• **Task**: Looking at the data, count the lines where the word "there" occurs and answer with only the number.

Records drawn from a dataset
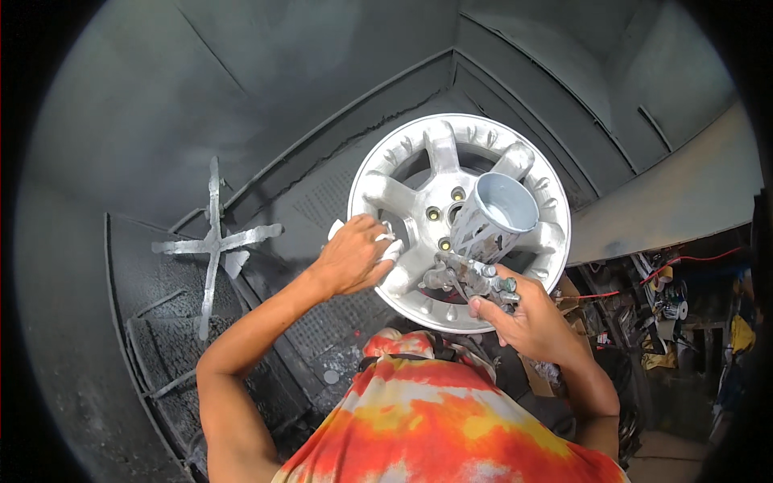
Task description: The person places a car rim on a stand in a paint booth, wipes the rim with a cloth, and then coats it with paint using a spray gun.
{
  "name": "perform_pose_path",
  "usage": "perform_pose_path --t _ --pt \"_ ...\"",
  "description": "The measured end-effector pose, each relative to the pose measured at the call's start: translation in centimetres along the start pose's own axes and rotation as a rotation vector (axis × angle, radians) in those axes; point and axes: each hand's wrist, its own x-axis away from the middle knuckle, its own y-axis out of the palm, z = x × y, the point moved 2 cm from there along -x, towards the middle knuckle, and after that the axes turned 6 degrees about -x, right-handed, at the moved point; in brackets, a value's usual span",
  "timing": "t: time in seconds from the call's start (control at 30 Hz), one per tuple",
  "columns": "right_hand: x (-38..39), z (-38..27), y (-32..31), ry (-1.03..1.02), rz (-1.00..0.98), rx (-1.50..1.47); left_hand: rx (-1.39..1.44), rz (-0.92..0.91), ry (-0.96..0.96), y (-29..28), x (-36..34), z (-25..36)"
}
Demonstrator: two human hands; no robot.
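Observation:
A silver alloy wheel [416, 266] with broad spokes lies face up in front of me. My left hand [354, 256] is at the wheel's left edge, its fingers closed round a crumpled white cloth or paper wipe [392, 246]. My right hand [527, 318] grips a spray gun [477, 274] over the wheel's near right part. On the gun sits a grey cup [493, 221], streaked with paint and open at the top, with pale liquid inside. The cup and gun hide part of the hub and the right-hand spokes. The trigger fingers are mostly hidden.
A paint-crusted cross-shaped stand [213, 243] rises on the left. Dark grey sheet walls [322, 64] surround the far side. A cluttered shelf [672, 318] with tools and a red cable [596, 295] is at the right. A cardboard box [538, 377] lies beside my right forearm.

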Motion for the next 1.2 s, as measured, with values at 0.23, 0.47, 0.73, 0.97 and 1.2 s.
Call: perform_pose_path --t 0.23,0.47,0.73,0.97,1.2 --pt "2.1 1.5 -0.7 -0.009 0.018 -0.018 0.197 0.166 -0.065 1.8 2.6 4.4" --pt "-0.4 3.4 -1.5 -0.092 0.112 0.002 0.534 -0.099 -0.195 -2.3 -0.4 4.5" --pt "-2.3 4.8 -1.9 -0.204 0.238 0.224 0.144 0.361 -0.398 -3.8 -7.7 2.0" --pt "0.2 2.4 -1.8 -0.006 0.273 0.136 0.1 -0.053 0.023 3.6 -8.7 3.9" --pt "2.4 4.3 -3.0 -0.012 0.365 0.078 -0.008 -0.049 0.201 4.5 -9.5 4.5"
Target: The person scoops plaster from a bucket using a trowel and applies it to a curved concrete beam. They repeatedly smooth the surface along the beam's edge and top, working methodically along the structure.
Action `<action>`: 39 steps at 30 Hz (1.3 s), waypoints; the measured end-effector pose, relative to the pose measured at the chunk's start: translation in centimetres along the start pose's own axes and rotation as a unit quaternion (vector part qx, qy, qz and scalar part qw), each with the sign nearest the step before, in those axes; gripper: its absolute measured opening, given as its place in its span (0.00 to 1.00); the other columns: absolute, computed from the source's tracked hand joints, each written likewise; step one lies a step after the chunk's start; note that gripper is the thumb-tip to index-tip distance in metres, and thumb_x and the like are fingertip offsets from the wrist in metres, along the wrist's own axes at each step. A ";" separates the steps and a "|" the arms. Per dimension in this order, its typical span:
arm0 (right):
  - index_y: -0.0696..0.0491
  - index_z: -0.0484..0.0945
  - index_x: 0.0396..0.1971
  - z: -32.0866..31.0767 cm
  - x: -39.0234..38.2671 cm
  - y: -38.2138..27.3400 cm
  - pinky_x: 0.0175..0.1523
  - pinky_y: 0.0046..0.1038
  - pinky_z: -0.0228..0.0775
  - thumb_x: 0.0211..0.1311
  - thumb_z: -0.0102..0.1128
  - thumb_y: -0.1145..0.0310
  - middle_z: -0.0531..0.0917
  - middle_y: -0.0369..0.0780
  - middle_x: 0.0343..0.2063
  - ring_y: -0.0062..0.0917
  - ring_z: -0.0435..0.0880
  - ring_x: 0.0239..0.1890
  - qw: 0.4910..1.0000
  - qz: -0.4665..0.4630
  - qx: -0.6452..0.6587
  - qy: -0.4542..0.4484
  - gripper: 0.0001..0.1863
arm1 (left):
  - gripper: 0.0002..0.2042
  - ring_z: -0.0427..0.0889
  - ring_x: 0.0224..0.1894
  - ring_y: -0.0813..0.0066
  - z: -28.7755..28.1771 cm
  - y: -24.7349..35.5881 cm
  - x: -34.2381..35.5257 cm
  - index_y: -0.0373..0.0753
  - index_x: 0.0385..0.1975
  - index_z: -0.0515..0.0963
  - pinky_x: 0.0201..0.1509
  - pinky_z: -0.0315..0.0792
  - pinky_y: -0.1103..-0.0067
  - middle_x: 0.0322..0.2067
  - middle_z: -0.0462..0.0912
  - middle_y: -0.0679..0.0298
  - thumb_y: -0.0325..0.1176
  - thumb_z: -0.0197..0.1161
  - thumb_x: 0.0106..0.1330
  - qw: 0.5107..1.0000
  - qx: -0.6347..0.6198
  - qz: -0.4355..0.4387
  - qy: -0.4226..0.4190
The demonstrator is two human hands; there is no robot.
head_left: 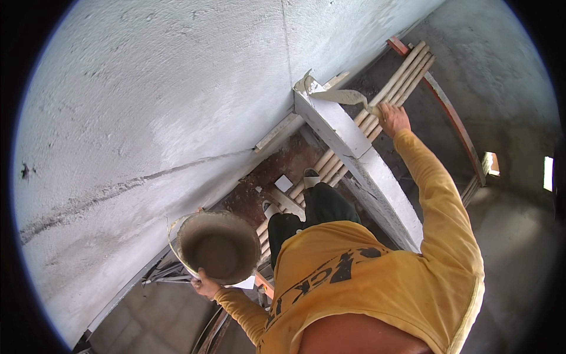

• **Exercise output**: 2